*RECORDED DATA*:
"""

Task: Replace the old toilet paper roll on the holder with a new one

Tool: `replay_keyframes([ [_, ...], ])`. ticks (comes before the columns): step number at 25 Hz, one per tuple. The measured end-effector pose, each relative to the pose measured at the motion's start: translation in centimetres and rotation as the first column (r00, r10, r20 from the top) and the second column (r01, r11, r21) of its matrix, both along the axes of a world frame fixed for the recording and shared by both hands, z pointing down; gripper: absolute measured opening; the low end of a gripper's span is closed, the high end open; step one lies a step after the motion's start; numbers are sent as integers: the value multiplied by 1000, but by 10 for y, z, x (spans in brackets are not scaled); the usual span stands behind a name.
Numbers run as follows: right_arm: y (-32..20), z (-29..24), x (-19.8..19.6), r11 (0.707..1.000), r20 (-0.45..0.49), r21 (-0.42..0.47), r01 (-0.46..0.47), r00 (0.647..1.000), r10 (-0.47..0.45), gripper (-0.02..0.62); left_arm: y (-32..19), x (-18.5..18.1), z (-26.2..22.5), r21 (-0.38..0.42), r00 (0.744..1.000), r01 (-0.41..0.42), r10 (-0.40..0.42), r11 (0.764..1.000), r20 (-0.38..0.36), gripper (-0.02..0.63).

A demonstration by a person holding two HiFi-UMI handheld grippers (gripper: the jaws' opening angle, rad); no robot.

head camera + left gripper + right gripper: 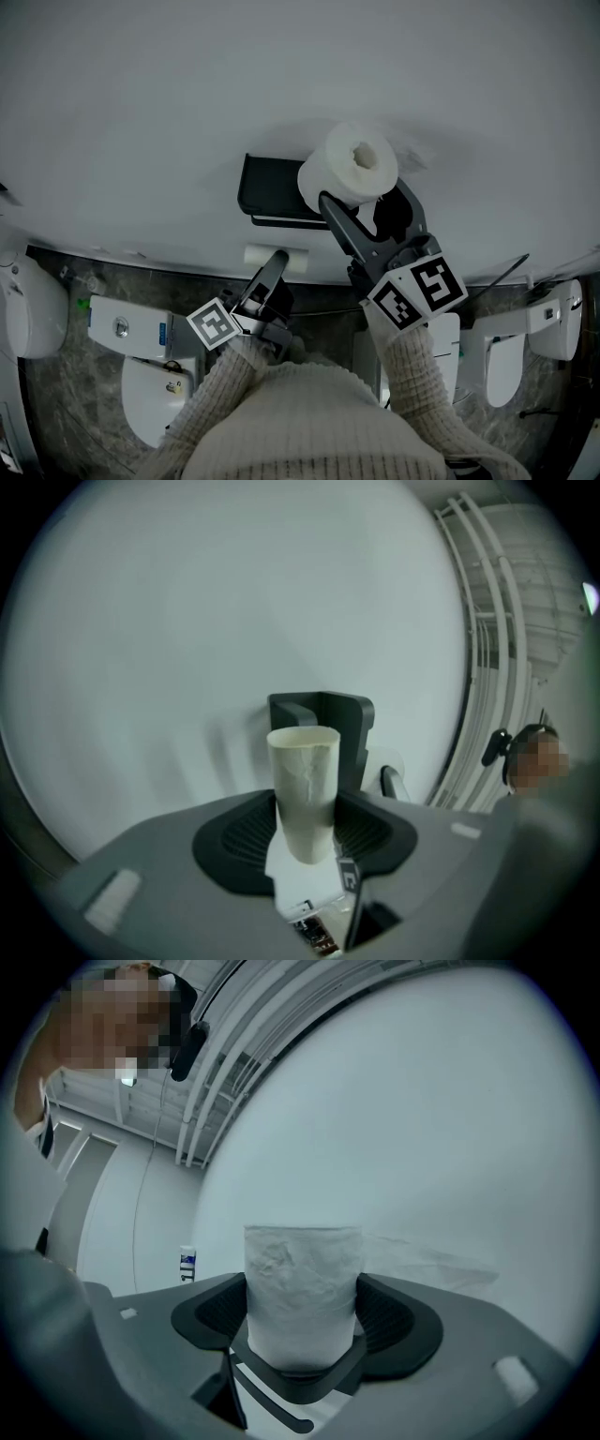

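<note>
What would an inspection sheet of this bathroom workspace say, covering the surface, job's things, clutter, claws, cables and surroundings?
Surface: white wall, with the holder mounted on it.
Job's things: holder is black, no roll on it; empty cardboard tube; new roll.
Clutter: nothing seen.
Grippers: left claw shut on the cardboard tube; right claw shut on the new roll, raised beside the holder.
Cables: thin dark line low on the right; cannot tell if it is a cable.
Surroundings: dark stone floor, white toilets.
</note>
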State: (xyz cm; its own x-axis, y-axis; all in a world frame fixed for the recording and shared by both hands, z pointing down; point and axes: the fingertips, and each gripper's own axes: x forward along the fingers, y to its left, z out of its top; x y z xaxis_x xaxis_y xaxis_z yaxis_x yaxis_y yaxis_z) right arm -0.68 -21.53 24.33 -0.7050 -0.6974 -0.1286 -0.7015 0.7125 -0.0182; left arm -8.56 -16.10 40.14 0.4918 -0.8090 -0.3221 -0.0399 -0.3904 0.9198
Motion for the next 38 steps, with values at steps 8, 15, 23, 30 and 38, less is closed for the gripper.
replay_keyframes([
  [8,17,-23,34,999,68,44,-23,997,20,359,2,27,-5,2,999,-42,42,999,10,179],
  [15,29,-20,67,996,136,20,-88,987,84,359,12,42,-6,12,997,-79,79,997,15,179],
  [23,28,1,86,990,201,-47,-131,970,138,359,9,51,0,-13,993,-120,120,993,-2,179],
  [30,30,30,100,976,256,-145,-162,947,195,357,13,51,1,-17,992,-124,124,992,12,179],
  [38,32,57,114,957,329,-242,-160,914,236,357,18,69,3,-26,985,-171,172,985,25,179],
])
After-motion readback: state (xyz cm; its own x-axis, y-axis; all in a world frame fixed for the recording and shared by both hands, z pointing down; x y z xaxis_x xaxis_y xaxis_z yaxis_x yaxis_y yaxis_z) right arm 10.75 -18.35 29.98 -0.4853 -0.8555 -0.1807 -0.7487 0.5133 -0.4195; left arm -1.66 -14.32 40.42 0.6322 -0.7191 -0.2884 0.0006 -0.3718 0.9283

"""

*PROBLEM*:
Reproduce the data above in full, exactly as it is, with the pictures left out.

*EXERCISE ANSWER*:
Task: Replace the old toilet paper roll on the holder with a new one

Tool: `replay_keyframes([ [_, ...], ])`. ticks (comes before the columns): step number at 25 Hz, one per tuple. The measured end-effector pose, each relative to the pose measured at the motion's start: translation in centimetres and rotation as the first column (r00, r10, r20 from the top) and the second column (r01, r11, r21) of its matrix, both along the axes of a world frame fixed for the recording and shared by both hands, z pointing down; gripper: absolute measured opening; the low end of a gripper's span is closed, the high end open; step one lies a step after the motion's start; numbers are sent as integers: the value multiplied by 1000, but by 10 for y, z, x (spans in brackets are not scaled); the usual span stands behind a name.
Numbers run as follows: right_arm: y (-32..20), z (-29..24), x (-19.8..19.6), r11 (0.707..1.000), r20 (-0.45..0.49), r21 (-0.42..0.47), r01 (-0.46..0.47), r00 (0.647..1.000), r10 (-0.47..0.45), gripper (-0.02..0.62); left_arm: y (-32..19), x (-18.5..18.1), z (-26.2..22.5), r21 (-0.38..0.42), r00 (0.744..1.000), r01 (-0.41..0.42), r10 (-0.40..0.42), r11 (0.764..1.000), r20 (-0.38..0.36), gripper (-0.02..0.63).

A demonstration by a person holding two HiFi-UMI handheld grippers (gripper: the jaws' opening angle, rad); no robot.

head camera + left gripper + right gripper: 

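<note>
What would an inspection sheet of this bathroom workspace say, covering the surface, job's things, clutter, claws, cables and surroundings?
Surface: white wall, with the holder mounted on it.
Job's things: holder is black, no roll on it; empty cardboard tube; new roll.
Clutter: nothing seen.
Grippers: left claw shut on the cardboard tube; right claw shut on the new roll, raised beside the holder.
Cables: thin dark line low on the right; cannot tell if it is a cable.
Surroundings: dark stone floor, white toilets.
</note>
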State: (xyz cm; its own x-axis, y-axis; all in a world frame fixed for the recording and shared by both hands, z pointing down; point and axes: the fingertips, and each gripper's own axes: x forward along the fingers, y to its left, z out of its top; x y z xaxis_x xaxis_y xaxis_z yaxis_x yaxis_y yaxis_z) right arm -0.68 -21.53 24.33 -0.7050 -0.6974 -0.1286 -0.7015 0.7125 -0.0182; left arm -8.56 -16.10 40.14 0.4918 -0.8090 -0.3221 -0.0399 -0.3904 0.9198
Motion for the next 38 steps, with values at steps 8, 15, 23, 30 and 38, less is closed for the gripper.
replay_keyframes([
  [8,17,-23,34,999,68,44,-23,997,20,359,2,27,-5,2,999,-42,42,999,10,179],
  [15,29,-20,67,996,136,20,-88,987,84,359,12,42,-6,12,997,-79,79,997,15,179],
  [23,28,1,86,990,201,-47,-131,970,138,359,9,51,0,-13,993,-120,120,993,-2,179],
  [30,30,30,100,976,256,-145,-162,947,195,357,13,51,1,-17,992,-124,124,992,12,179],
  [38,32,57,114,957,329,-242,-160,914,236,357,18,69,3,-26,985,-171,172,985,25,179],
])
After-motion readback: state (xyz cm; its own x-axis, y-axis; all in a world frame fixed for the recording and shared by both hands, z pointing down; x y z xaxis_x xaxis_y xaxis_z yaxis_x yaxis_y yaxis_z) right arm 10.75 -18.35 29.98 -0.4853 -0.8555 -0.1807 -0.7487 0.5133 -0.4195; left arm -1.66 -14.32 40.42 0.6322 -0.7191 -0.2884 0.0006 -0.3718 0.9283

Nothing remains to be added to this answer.